-- Source material follows --
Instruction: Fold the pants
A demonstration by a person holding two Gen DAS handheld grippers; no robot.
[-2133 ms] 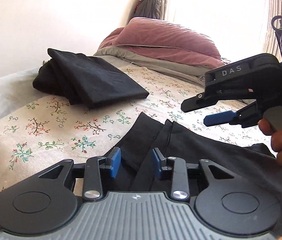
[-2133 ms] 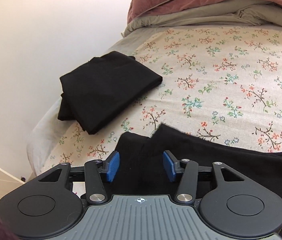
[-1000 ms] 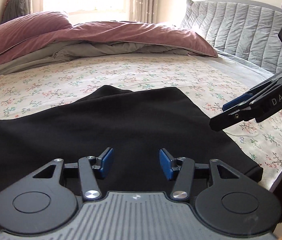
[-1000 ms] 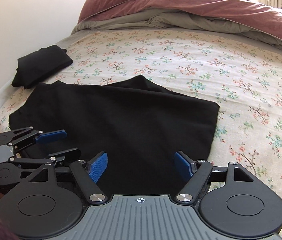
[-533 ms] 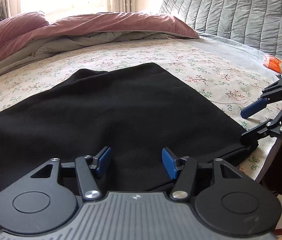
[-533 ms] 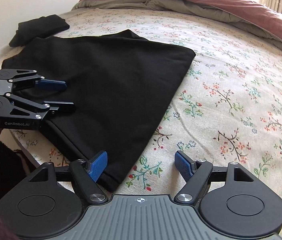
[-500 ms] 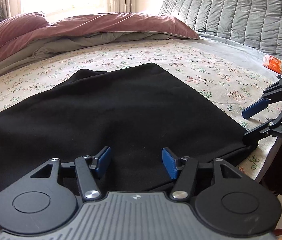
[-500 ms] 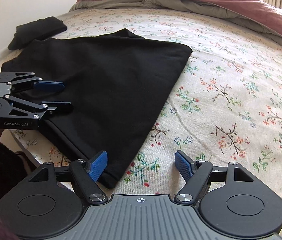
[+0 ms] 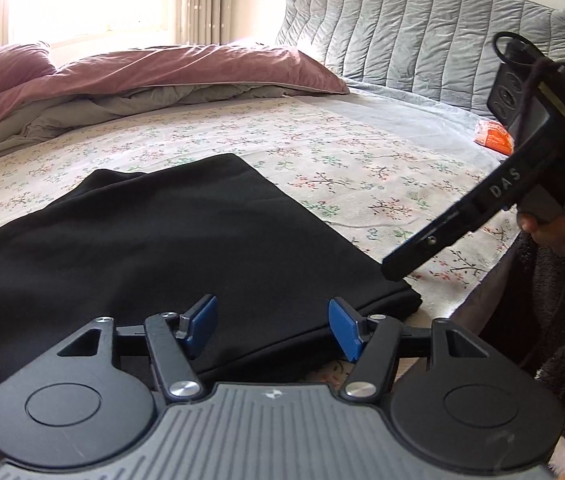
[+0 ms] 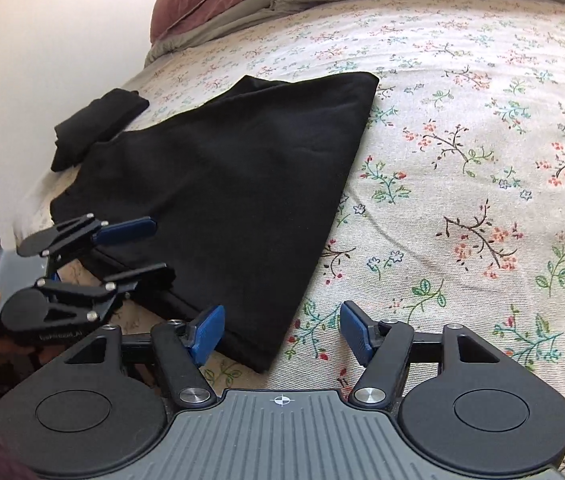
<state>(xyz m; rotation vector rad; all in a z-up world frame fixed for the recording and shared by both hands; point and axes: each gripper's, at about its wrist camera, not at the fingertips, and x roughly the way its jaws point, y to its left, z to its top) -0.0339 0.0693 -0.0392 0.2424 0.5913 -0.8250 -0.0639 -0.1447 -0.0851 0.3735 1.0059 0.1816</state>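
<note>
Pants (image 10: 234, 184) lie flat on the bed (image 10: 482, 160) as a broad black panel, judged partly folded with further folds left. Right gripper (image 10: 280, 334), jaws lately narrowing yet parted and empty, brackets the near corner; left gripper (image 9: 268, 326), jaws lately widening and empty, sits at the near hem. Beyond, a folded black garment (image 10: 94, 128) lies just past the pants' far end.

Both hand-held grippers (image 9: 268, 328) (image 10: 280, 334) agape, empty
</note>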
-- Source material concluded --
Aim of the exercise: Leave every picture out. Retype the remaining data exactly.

Response area:
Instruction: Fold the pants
A demonstration by a person holding two Gen DAS handheld grippers; no robot.
[-2133 ms] 
[-2133 ms] 
[-1000 ms] 
[-1000 ms] 
[-533 ms] 
[-533 ms] 
[-500 ms] 
[-500 ms] 
[+0 ms] 
[+0 ms] 
<state>(xyz m; rotation vector rad; all in a z-up world frame fixed for the recording and shared by both hands; point and axes: each gripper's, at about its wrist camera, not at the fingertips, and x roughly the way its jaws point, y to its left, z to its top) -0.0339 0.0693 -0.0392 0.2424 0.5913 -0.8250 -0.0639 -0.1447 -0.0851 0.3735 1.0059 0.1816</state>
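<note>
Pants (image 10: 234, 184) lie flat on the bed (image 10: 482, 160) as a broad black panel, judged partly folded with further folds left. Right gripper (image 10: 280, 334), jaws lately narrowing yet parted and empty, brackets the near corner; left gripper (image 9: 268, 326), jaws lately widening and empty, sits at the near hem. Beyond, a folded black garment (image 10: 94, 128) lies just past the pants' far end.

Both hand-held grippers (image 9: 268, 328) (image 10: 280, 334) agape, empty
</note>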

No additional response is required.